• [Problem description] From the records below, output exactly the lines running from the line containing "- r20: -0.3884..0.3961" through the line containing "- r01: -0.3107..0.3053", and no others.

------ Raw data

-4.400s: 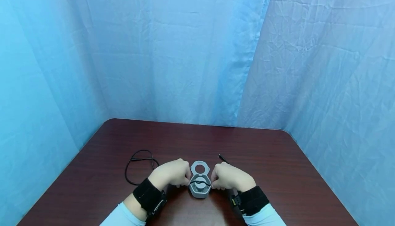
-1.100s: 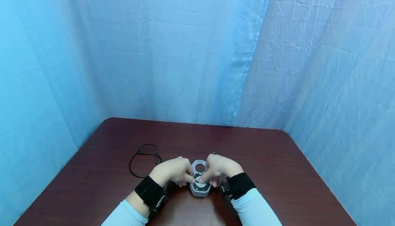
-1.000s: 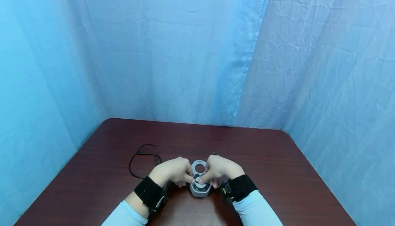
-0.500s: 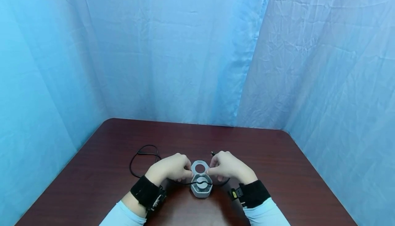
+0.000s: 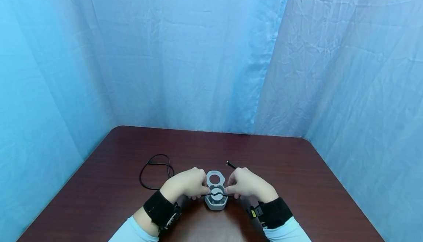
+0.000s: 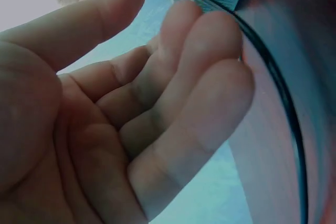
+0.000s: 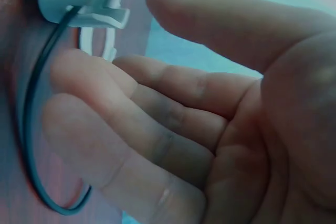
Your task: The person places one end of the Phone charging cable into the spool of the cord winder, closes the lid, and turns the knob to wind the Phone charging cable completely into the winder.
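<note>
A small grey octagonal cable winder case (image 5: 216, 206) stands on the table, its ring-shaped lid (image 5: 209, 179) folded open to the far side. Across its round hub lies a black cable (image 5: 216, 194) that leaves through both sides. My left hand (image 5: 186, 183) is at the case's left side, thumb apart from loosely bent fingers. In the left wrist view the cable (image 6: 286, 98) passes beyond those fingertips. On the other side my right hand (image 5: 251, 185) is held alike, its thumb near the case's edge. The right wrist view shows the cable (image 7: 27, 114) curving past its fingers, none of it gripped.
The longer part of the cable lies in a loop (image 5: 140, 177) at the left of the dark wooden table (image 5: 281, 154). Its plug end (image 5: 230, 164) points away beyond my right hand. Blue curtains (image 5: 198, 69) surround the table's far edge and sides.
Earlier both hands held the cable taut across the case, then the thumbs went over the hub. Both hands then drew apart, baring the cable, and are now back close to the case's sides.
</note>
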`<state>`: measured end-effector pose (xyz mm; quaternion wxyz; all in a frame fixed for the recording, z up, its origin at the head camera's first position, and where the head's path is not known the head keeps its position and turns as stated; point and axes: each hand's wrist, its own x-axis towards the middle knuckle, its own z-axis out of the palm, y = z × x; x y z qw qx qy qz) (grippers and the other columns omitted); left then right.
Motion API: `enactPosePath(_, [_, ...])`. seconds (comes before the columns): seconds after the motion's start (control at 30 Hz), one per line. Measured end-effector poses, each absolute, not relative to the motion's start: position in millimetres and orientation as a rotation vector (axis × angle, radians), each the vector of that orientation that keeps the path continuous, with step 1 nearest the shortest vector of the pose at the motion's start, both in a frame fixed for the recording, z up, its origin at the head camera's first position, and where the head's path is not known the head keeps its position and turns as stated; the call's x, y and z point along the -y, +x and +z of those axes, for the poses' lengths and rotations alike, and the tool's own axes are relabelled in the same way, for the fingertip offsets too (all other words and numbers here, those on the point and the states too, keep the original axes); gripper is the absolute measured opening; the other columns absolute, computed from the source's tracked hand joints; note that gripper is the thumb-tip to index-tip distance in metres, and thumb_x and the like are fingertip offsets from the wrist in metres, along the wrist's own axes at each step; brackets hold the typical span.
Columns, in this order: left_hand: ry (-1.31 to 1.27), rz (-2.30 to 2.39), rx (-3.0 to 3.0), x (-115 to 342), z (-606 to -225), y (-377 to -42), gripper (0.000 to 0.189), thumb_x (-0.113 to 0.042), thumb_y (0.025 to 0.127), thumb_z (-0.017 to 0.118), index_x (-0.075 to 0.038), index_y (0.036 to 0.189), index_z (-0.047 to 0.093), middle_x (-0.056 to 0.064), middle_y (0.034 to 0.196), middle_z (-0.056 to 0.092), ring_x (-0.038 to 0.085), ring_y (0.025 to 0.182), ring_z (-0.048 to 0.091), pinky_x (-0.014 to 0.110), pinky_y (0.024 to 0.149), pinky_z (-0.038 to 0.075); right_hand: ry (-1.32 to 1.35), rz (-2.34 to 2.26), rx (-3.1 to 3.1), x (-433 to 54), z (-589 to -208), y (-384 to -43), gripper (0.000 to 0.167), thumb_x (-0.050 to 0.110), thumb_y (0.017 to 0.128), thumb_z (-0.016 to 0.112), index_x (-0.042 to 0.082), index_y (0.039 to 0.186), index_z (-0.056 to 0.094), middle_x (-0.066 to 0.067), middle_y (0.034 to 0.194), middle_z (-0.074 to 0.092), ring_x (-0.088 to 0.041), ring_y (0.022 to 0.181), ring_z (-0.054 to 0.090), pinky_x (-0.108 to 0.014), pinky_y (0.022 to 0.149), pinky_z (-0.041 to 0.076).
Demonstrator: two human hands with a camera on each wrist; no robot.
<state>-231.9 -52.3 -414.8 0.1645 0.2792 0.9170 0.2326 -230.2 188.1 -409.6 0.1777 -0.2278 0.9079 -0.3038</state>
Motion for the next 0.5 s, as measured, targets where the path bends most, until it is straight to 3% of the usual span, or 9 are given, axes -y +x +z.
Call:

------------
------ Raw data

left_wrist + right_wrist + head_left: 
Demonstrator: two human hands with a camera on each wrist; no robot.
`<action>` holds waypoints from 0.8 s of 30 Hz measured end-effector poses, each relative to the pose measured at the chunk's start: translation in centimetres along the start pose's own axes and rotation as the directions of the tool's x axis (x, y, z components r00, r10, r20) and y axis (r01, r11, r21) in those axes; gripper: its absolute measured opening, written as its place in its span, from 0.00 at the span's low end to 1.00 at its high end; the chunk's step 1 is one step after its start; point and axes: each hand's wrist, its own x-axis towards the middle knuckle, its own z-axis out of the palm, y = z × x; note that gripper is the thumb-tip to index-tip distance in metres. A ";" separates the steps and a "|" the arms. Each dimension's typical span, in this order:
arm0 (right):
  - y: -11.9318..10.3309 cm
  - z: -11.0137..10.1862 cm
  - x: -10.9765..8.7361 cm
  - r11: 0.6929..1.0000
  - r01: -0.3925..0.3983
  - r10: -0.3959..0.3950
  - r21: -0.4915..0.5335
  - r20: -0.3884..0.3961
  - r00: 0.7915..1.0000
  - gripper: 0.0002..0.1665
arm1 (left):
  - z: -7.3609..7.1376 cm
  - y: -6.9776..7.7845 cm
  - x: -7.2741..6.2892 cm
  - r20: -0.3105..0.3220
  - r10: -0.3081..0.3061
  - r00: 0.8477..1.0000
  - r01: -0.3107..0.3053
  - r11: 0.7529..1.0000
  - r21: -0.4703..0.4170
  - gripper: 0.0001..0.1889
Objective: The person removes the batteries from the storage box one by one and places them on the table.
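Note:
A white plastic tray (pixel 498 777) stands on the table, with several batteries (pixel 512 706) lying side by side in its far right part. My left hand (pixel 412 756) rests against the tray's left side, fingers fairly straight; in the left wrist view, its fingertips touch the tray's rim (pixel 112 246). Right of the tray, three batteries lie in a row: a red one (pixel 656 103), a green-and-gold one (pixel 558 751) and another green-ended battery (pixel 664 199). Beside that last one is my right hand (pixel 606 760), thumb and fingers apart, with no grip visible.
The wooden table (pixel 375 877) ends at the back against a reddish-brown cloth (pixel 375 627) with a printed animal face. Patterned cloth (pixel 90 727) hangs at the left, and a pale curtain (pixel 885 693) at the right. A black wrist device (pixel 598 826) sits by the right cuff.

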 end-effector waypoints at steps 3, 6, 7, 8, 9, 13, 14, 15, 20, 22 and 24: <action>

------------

• [Exercise answer]
  - r20: -0.3884..0.3961
  - r00: 0.7915..1.0000
  - gripper: 0.0002..0.1665
arm1 (left):
  - z: -7.3609..7.1376 cm
  - y: -6.9776..7.7845 cm
  - x: -7.2741..6.2892 cm
  - r20: -0.3105..0.3220
  - r10: -0.3081..0.3061
  - r00: 0.8477..1.0000
  - r01: -0.3107..0.3053

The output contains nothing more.